Ecoutez leur histoire : Le restaurateur tout d'abord. Il a acheté il y a 12 ans les locaux où il exerce son activité pour 200.000 F. Le local étant alors dans un état assez dégradé, il a dû engager des travaux d'embellissement et d'aménagement importants. Lorsqu'en 1994, la Ville fit jouer à son encontre le droit de préemption, elle lui propose en tout et pour tout 200.000 F. Refus de l'intéressé, la Ville le traîne au tribunal. Le jugement désavouera la Mairie de Paris puisqu'il fixe le montant de rachat à 430.000 F. Mais la Ville s'acharne, elle fait appel contraignant ainsi le restaurateur à prendre un avocat. Nouvel échec pour la Mairie de Paris, le premier jugement est confirmé, pire il met à la charge de la Ville les honoraires de l'avocat du commerçant spolié. Le règlement devant avoir lieu le mois dernier, le restaurateur a pris toutes ses dispositions afin de quitter les lieux. Or l'acte de vente qu'on lui a proposé il y a quelques jours n'était pas conforme : au lieu de s'aligner sur la décision du tribunal, il reprenait la première proposition de 200.000 F. Ne pouvant quitter les lieux sans être payé, il est aujourd'hui dans l'incertitude totale. Il a dû reprendre ses stocks, prolonger ses assurances et engager de nombreux frais. On lui fait savoir désormais qu'il ne pourra être réglé qu'en septembre. Mais il ne sait toujours pas sur quelle base.
Le cafetier maintenant. C'est grosso modo la même histoire. N'acceptant pas la proposition de 460.000 F de la Ville qu'il jugeait ridicule, le Maire de Paris le traîne au tribunal. Désaveu cinglant pour la Mairie de Paris, le jugement fixe la somme à 750.000 F. Mais vous persistez, vous refusez même de prendre en charge les indemnités de chômage de la salariée du café. Et ainsi, le restaurateur ne sait toujours pas quand il sera enfin indemnisé et se trouve lui aussi dans l'incertitude la plus complète.
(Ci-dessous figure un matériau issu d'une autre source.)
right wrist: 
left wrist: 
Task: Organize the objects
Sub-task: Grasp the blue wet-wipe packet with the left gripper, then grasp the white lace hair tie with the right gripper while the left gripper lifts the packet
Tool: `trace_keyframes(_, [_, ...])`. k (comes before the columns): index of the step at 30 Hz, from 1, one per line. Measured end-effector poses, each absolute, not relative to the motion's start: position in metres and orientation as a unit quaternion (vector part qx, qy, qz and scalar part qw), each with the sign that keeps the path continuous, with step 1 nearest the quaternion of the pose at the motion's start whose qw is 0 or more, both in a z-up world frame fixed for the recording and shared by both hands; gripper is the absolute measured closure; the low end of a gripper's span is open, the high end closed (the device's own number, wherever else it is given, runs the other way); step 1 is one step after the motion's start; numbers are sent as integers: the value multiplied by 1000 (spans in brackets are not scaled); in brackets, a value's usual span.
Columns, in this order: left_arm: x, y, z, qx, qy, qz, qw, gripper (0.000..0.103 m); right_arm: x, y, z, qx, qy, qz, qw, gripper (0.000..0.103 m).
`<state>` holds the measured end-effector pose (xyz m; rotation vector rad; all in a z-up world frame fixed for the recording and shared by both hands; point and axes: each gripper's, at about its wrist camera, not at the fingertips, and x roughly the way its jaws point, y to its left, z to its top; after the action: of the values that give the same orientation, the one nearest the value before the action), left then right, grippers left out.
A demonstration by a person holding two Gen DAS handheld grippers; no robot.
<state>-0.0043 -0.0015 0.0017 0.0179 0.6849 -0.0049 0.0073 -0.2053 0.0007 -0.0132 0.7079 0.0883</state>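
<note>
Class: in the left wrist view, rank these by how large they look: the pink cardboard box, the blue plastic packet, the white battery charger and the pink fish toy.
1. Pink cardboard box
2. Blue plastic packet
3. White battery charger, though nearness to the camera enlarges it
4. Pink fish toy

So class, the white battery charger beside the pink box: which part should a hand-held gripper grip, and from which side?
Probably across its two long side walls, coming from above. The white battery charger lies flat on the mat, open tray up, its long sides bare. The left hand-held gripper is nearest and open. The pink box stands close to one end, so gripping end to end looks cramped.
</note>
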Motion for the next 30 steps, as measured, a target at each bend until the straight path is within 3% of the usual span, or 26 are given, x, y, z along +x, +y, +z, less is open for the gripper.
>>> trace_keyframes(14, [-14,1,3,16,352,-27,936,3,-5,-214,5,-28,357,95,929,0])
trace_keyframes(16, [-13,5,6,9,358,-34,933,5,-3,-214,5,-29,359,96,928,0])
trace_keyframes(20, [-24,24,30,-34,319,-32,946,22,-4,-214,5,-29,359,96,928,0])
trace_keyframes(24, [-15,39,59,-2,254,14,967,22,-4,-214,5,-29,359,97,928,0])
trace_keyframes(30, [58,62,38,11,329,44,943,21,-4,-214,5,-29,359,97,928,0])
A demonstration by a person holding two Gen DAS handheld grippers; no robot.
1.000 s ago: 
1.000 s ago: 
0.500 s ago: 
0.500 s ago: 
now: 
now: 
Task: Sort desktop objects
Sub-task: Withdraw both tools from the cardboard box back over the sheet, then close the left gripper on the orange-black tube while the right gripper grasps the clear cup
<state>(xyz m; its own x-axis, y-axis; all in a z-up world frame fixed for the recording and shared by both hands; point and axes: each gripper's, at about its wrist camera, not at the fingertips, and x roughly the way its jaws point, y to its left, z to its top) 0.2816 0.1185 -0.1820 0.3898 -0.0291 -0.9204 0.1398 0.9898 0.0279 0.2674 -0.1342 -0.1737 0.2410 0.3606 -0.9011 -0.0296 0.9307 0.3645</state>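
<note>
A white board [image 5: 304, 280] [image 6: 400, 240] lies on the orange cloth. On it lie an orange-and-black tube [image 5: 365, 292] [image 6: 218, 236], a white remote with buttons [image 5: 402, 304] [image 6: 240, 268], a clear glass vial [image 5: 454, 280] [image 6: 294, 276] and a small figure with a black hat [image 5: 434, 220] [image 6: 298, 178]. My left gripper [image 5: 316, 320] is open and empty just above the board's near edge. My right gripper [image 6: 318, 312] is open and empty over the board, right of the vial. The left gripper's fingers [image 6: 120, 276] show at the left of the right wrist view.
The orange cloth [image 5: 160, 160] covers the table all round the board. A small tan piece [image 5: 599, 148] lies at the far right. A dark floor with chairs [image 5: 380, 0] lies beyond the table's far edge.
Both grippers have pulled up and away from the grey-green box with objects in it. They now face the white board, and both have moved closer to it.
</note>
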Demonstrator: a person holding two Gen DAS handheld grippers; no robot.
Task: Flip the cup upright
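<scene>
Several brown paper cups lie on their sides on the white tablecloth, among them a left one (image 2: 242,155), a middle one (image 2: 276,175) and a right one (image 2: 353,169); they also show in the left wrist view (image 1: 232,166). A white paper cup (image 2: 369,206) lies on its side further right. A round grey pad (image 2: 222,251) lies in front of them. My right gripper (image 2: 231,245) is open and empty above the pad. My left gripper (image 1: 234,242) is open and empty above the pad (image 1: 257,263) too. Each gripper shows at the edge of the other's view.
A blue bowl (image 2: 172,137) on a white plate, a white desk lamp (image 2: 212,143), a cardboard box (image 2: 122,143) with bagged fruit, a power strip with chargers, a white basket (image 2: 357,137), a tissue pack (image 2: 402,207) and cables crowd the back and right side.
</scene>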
Dans le projet de délibération vous osez dire que les deux derniers locataires vont être payés prochainement, c'est de l'humour noir. Ces pratiques spoliatrices vous déshonorent. Vous ne respectez même pas le droit de propriété. Ce n'est plus de la dékoulakisation, c'est la décimation des petits commerçants. S'il est de bon ton lors des campagnes électorales de caresser les petits commerçants dans le sens du poil, pris de frénésie immobilière, vous n'hésitez pas ensuite à les piétiner, à les spolier, à les chasser. Vous les traitez comme des chiens.
M. Pierre GABORIAU, adjoint, président. - Un avis favorable à l'unanimité du Conseil du 13e a été donné en date du 29 juin.
M. Michel BULTÉ, adjoint, au nom de la 6e Commission. - M. BLET vient de nous dresser un portrait ou au moins un scénario surréaliste, apocalyptique ! Dans le 13e, M. TOUBON a obtenu l'avis favorable à l'unanimité de cet arrondissement, la gauche plurielle, là encore, a rejoint le toril du Maire du 13e. Nous n'avons aucune leçon à recevoir de M. BLET dans ce domaine.
M. Pierre GABORIAU, adjoint, président. - Je mets aux voix, à main levée, le projet de délibération DLH 227 - DAUC 133.
Qui est pour ?
Qui est contre ?
Absentions ?
Le projet de délibération est adopté à la majorité, le groupe des Indépendants et M. REVEAU s'étant abstenus, Mmes SCHNEITER, SCHERER, SILHOUETTE, BILLARD et M. BLET ayant voté contre. (1998, DLH 227 - DAUC 133).